|Posted: October 13, 2011, 6:19 am - IP Logged|
Millionaire Jumbo Bucks is the oldest $20 game out there, and it has been my experience that it has very few good winners. I usually lose, but if I win it is usually a free ticket, up to $40 or $50. The only advantage it has over Maximum Green is that while Maximum Green has the most winners in the hundreds of dollars, Millionaire Jumbo Bucks has more prizes in the thousands of dollars. A good strategy that has been working out fairly well for me is to buy one of each of the $20 games, sometimes two. Most folks that buy until they win have a favorite game, and hate the others, so they don't buy them. I think because of the price there are better chances of winning that way.

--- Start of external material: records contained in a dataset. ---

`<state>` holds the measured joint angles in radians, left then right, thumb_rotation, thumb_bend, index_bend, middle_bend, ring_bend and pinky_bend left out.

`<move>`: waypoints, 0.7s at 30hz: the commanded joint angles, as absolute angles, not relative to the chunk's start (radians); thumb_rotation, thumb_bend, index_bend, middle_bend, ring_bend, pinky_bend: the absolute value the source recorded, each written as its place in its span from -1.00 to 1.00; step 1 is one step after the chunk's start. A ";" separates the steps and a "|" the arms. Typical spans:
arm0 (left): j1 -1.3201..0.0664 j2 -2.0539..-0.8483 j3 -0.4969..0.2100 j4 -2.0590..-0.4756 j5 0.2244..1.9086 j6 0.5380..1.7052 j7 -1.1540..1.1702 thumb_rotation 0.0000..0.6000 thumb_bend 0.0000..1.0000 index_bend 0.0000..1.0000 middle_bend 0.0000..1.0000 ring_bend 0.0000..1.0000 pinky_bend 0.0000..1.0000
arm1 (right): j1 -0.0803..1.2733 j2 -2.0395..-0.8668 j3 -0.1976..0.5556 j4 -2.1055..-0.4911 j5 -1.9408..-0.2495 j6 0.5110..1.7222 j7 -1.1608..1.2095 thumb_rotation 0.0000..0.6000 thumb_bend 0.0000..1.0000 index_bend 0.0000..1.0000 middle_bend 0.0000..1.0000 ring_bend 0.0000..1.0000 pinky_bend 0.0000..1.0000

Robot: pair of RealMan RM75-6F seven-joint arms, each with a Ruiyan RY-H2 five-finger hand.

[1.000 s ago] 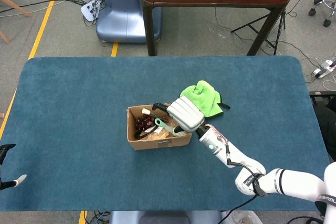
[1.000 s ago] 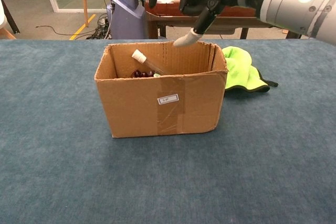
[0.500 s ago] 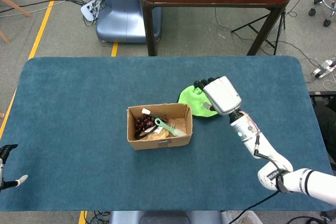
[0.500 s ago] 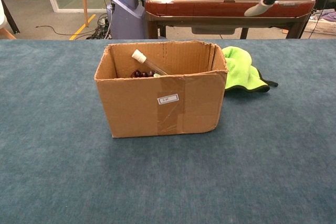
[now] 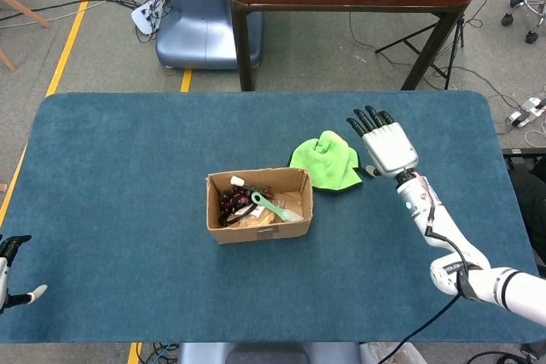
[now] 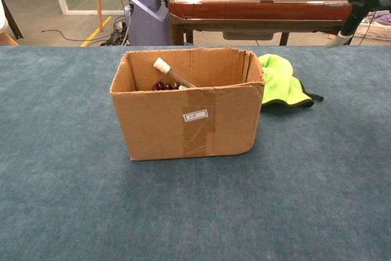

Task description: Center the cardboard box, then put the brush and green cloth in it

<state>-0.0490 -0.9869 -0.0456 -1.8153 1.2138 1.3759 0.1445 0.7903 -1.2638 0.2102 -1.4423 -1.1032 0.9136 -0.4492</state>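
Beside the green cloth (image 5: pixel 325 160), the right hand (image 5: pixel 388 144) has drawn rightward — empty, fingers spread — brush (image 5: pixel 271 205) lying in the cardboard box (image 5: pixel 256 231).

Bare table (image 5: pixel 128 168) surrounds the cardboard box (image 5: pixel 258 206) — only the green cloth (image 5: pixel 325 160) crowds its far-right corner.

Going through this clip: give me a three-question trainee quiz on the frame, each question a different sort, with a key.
1. True or false: the green cloth lies inside the cardboard box.
2. Multiple choice: the right hand is A) holding the cloth, B) open and empty beside the cloth, C) inside the box.
3. Fill in: the green-handled brush lies in the ____.

Key: 1 false, the cloth is on the table next to the box; 2 B; 3 box.
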 commanded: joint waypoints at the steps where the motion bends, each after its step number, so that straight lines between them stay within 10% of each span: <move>1: -0.049 -0.985 -0.046 -1.816 1.215 1.376 0.141 1.00 -0.78 -0.63 -0.67 -0.92 -0.54 | 0.807 -1.329 0.182 -1.350 -1.102 0.864 -0.424 1.00 -1.00 -0.88 -0.97 -1.00 -0.73; 21: -0.046 -0.976 -0.044 -1.818 1.218 1.376 0.124 1.00 -0.78 -0.63 -0.67 -0.91 -0.54 | 0.908 -1.650 0.185 -0.894 -1.093 0.661 -0.250 1.00 -1.00 -0.88 -0.93 -1.00 -0.75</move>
<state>-0.0462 -0.9765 -0.0437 -1.8180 1.2179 1.3760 0.1239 0.8959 -1.6211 0.1770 -0.9277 -1.0818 0.6702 -0.2731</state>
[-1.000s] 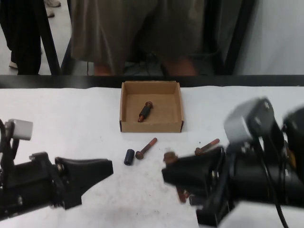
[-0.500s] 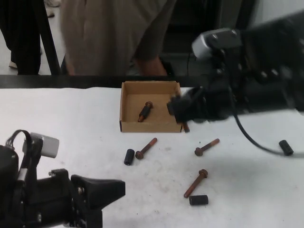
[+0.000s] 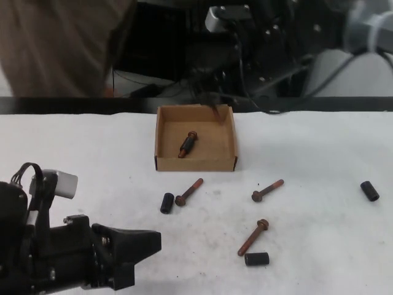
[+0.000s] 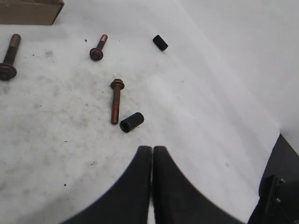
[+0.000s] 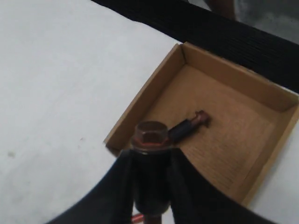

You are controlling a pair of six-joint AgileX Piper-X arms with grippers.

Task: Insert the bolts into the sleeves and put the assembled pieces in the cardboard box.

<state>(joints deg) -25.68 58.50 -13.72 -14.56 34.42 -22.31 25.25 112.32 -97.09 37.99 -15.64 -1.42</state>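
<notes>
Right gripper (image 5: 150, 162) clamped on a bolt-in-sleeve assembly (image 5: 150, 140), over the cardboard box (image 5: 233, 74); 1 finished piece (image 5: 187, 126) lies inside. Left gripper (image 4: 152, 156) pinched closed, empty, near loose bolt (image 4: 115, 100) and sleeve (image 4: 131, 122).

this looks like a robotics lab or workshop test station. a counter (image 3: 73, 147) draped in smudged white cloth has a black rail (image 3: 61, 104) along its far edge, with loose cables (image 3: 113, 83) hanging behind. rusty bolts (image 3: 189, 192), black sleeves (image 3: 167, 203) and a small cardboard box (image 3: 196, 163) lie on the cloth.
</notes>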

I read a clerk like a book the other day. As much as I hate Super Millions, it has the most top prizes left, so I keep on buying it. The clerk suggested that I buy one ticket from each roll of the two rolls of Super Millions, I decided that he was trying to get me to buy the bad ticket out of the way. Maybe, maybe not, but I strongly believe that. I instead elected to buy two off the same roll, and wouldn't you know it, I won $100. Did that clerk know the big winner was there? You tell me.
Another time when I was playing Jingle Jumbo Bucks, I had been buying the tickets one at a time and scratching them at the counter. I kept on losing, to get a winner of a free ticket every 4 or five tickets or so. I went home thinking that there probably was a $100 winner in that roll, so I was there early the next morning, right when it opened. Even though it was a different clerk, when I asked for the ticket, he tried to sell me ones from the other two rolls. I said no, and that I wanted to buy from the roll I had left off the night before. I won $100 on either the first or second ticket I bought, and ended up making a net profit of $20, but it sure as heck beat losing $90! Did that clerk know? You tell me.
Why did he try and steer me to a different roll? I am firmly convinced that there is something that tips them off that a decent winner is there. The Country Store on Johnson Ferry is the one I have lost the most at. I buy up the end of a $20 roll, and then start into the next. Loser after loser, then suddenly the next number ticket is gone. I decided to hedge my bets on something else. I think either a clerk or a pair of leaches came in and stole my win. I spent over a hundred at it, and then someone sweeps in and takes the probable winner. I try and keep up with where the big winners are in each game, especially the $20 variety. They are not iron clad, but you can go by a simple formula so to speak.
Certain tickets seem to win at certain numbers more often than others. I think there is something in the roll number that gives it away to the clerk quite possibly. I might buy 10 tickets in one day, but they watch people buy hundreds, and if they see someone buy tickets and scratch them off and throm them in the trash five times in a row, then a smart clerk is going to buy that ticket or let his favorite customer know. Maybe they get tips for helping folks pick the winners. I am somewhat of a conspiracy theorist, but you would have to be brain dead to think that te clerks don't have the upper hands on us.
I went into one station one day and the clerk was nice enough to let me know not to buy the ticket that I was going to, because someone had just won big. Maybe they are truly trying to help me, maybe they want that ticket for themselves. That same guy told me that an oriental fellow came in and bought a few tickets, and they were all big winners of $50 to $100 or so. That good of luck? If I worked for the lottery, and knew where the winners went, I would go and purchase all of the $100, $250 and $500 tickets. That way I wouldn't have to fill out any paperwork. As I am sure you know, retailers are required as part of their contract to pay instant winners up to $600 with cash, check or money order as they see fit. Anything over that you have to go down to lottery headquarters to claim, and fill out the tax forms. You couldn't very well do that if you were an employee of GLC, because they, nor their immediate family, nor anyone residing in their residence may claim any winners. No one would ever know with tickets under $600.
Just think about it, if they could buy just one $500 winner every day, they would win $182,500 a year, and because they were under $600, there would be no record of the buyer,and it would all be tax free! I have spent pretty close to $10,000 in the year that I have been playing, yet I have never won over $300. You would have thought that I would have had at least a $500 winner or better by now, but no such luck. There are plenty of folks on here that have won $500 or more 5-6 times this year, so it really makes you wonder. Perhaps they spend thousands of dollars a week, where I spend no more than a few hundred tops. My question is is it luck, or is it sheer volume.